■ **Aim of the exercise**
The copy you return must match the listing word for word and carry no pictures.

■ **Recorded data**
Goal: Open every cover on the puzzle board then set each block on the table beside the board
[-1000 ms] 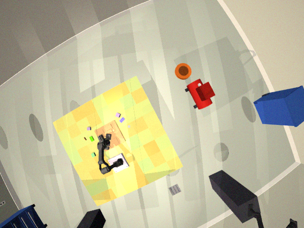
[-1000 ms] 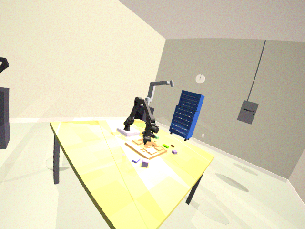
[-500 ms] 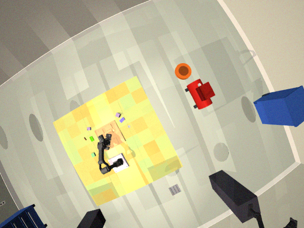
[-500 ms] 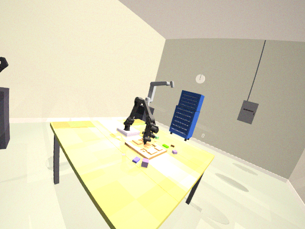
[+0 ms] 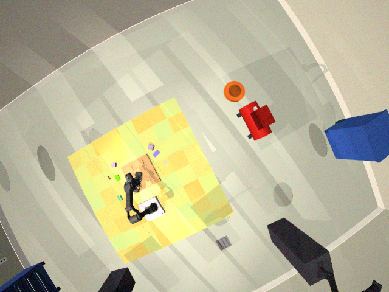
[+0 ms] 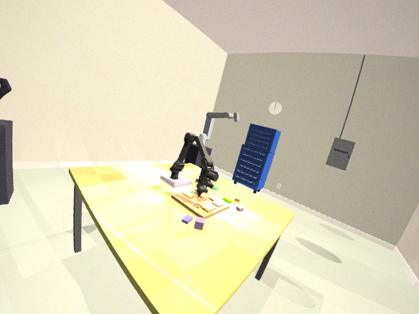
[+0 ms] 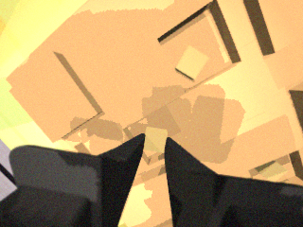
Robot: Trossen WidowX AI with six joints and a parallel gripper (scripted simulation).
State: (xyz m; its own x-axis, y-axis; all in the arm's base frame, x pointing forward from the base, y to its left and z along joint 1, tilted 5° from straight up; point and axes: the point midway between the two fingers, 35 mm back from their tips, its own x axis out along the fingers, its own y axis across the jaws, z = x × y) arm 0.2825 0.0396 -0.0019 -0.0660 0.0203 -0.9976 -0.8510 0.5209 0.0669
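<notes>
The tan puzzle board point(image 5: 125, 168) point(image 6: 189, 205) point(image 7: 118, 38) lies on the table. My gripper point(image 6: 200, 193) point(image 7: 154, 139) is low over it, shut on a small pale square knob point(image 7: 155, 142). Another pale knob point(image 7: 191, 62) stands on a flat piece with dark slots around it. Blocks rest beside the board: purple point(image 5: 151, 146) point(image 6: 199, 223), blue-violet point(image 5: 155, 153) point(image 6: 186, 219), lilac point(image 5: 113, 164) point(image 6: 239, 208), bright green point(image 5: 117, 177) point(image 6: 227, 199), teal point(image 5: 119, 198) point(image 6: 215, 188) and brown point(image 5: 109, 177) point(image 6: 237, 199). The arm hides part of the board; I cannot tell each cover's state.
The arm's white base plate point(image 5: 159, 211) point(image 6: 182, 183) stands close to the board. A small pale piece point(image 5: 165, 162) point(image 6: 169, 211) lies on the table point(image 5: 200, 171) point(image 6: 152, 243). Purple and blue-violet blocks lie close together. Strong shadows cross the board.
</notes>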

■ **Solution to this problem**
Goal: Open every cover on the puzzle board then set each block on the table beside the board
[-1000 ms] 
[-1000 ms] 
[-500 ms] 
[-500 ms] 
[+0 ms] 
[+0 ms] 
[+0 ms] 
Robot: Trossen WidowX AI with six joints and a parallel gripper (scripted simulation).
State: (xyz m; its own x-axis, y-axis; all in the arm's base frame, x pointing forward from the base, y to its left and z along joint 1, tilted 5° from straight up; point and axes: the point midway between the two fingers, 35 mm back from their tips, its own x axis out along the fingers, its own y axis across the jaws, z = x × y) arm 0.2825 0.0396 -0.0019 -0.0660 0.0203 -0.9976 -0.8510 0.5209 0.0669
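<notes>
The tan puzzle board point(image 5: 125, 168) point(image 6: 189, 205) point(image 7: 118, 38) lies on the table. My gripper point(image 6: 200, 193) point(image 7: 154, 139) is low over it, shut on a small pale square knob point(image 7: 155, 142). Another pale knob point(image 7: 191, 62) stands on a flat piece with dark slots around it. Blocks rest beside the board: purple point(image 5: 151, 146) point(image 6: 199, 223), blue-violet point(image 5: 155, 153) point(image 6: 186, 219), lilac point(image 5: 113, 164) point(image 6: 239, 208), bright green point(image 5: 117, 177) point(image 6: 227, 199), teal point(image 5: 119, 198) point(image 6: 215, 188) and brown point(image 5: 109, 177) point(image 6: 237, 199). The arm hides part of the board; I cannot tell each cover's state.
The arm's white base plate point(image 5: 159, 211) point(image 6: 182, 183) stands close to the board. A small pale piece point(image 5: 165, 162) point(image 6: 169, 211) lies on the table point(image 5: 200, 171) point(image 6: 152, 243). Purple and blue-violet blocks lie close together. Strong shadows cross the board.
</notes>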

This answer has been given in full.